LockingTransaction Methods

The methods in the LockingTransaction class that play a significant role in the STM implementation are described below.

Name	Description
abort	This method stops the transaction, sets the status of the transaction to `KILLED`, and throws an `AbortException`. The finally clause in the `run` method of LockingTransaction will properly clean up the aborted transaction and the exception will propagate out to the caller. No code in the current version of Clojure calls this method.
barge	This method takes an `Info` object that describes the transaction to be barged. It determines whether a given `LockingTransaction`, identified by its `LockingTransaction.Info` object, should and can be retried in order to allow the `LockingTransaction` for the current thread to continue. If the the current transaction has run for at least BARGE_WAIT_NANOS (1/100th of a second) and it started before the given transaction then an attempt will be made to retry the given transaction. This will succeed as long as the status of the other transaction is `RUNNING`. If that is the case then, atomically with the check, the status of the other transaction is changed to `KILLED`. Also, the `latch` field in the Info object of that transaction is decremented.
bargeTimeElapsed	This method determines whether the transaction has been running for more than BARGE_WAIT_NANOS (1/100th of a second). Transactions that have been running for less time than this cannot barge other transactions. Since they have barely started running, they will retry instead.
blockAndBail	This method takes a `LockingTransaction.Info` object describing the status of another transaction. It calls the `stop` method on the current transaction, giving it a status of `RETRY`. It then waits for up to `LOCK_WAIT_MSECS` (1/10th of a second) for the latch of the other transaction to be decremented to zero which will happen if the other transaction is barged or stopped. Finally, it triggers a retry of the current transaction. This part of the design was inspired by the paper "Software Transactional Memory Should Not Be Obstruction-Free" [11]. If the current transaction were to retry immediately, the conflict that caused it to retry, would likely still be present. The small amount of wait time to allow it to finish what it is doing decreases the odds that the conflict will still be present. However, waiting until the other transaction completes would be pessimistic.
doCommute	This method takes a Ref, a function whose return value will become its new value, and arguments to be passed to the function after the current value of the Ref. It verifies that a transaction is running in the current thread (status = `RUNNING` or `COMMITTING`). If not, it triggers a retry which will bring the status back to `RUNNING`. If the transaction doesn't yet have an in-transaction value for the Ref, it gets its newest value which may be a value that was committed by another transaction since this transaction began.
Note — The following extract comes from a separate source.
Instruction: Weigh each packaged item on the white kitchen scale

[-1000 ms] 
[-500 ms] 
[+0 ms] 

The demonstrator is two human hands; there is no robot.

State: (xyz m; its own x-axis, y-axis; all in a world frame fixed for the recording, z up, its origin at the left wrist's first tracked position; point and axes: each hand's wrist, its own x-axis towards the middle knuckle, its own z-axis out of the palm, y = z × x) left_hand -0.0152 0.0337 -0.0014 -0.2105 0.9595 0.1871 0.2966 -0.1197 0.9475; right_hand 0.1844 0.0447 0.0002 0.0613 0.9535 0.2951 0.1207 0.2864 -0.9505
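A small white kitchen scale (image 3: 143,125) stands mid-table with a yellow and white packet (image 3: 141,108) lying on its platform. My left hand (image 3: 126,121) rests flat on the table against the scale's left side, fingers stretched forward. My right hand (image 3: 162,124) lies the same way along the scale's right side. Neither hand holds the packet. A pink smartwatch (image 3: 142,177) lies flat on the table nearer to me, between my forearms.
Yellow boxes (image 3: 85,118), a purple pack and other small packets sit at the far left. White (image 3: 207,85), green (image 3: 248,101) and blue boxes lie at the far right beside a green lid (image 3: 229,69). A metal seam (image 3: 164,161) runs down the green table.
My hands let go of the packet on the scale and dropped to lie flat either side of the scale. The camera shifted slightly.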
The newest value is added to the map of in-transaction values (`vals`). The function and its arguments are added to a list of commute functions for the Ref so they can be executed again during the commit. It executes that function on the in-transaction value of the Ref and the arguments. It replaces the in-transaction value of the Ref with the return value of the function and then returns that value. During a transaction commit, in the `run` method, all the commute functions are rerun using in-transaction values. They aren't necessarily called in the same order in which they were called in the transaction body.
doEnsure	This method takes a Ref. It verifies that a transaction is running in the current thread (status = `RUNNING` or `COMMITTING`). If not, it triggers a retry which will bring the status back to `RUNNING`. Otherwise it continues. If this method has already been called on the given Ref during the current transaction try, then it simply returns. Otherwise it acquires a read lock for the Ref. If the Ref has been written by another transaction that hasn't yet committed, it releases the read lock and calls `blockAndBail` which triggers a retry of the current transaction. Otherwise the Ref is added to the set of Refs ensured in the current transaction try (`ensures`).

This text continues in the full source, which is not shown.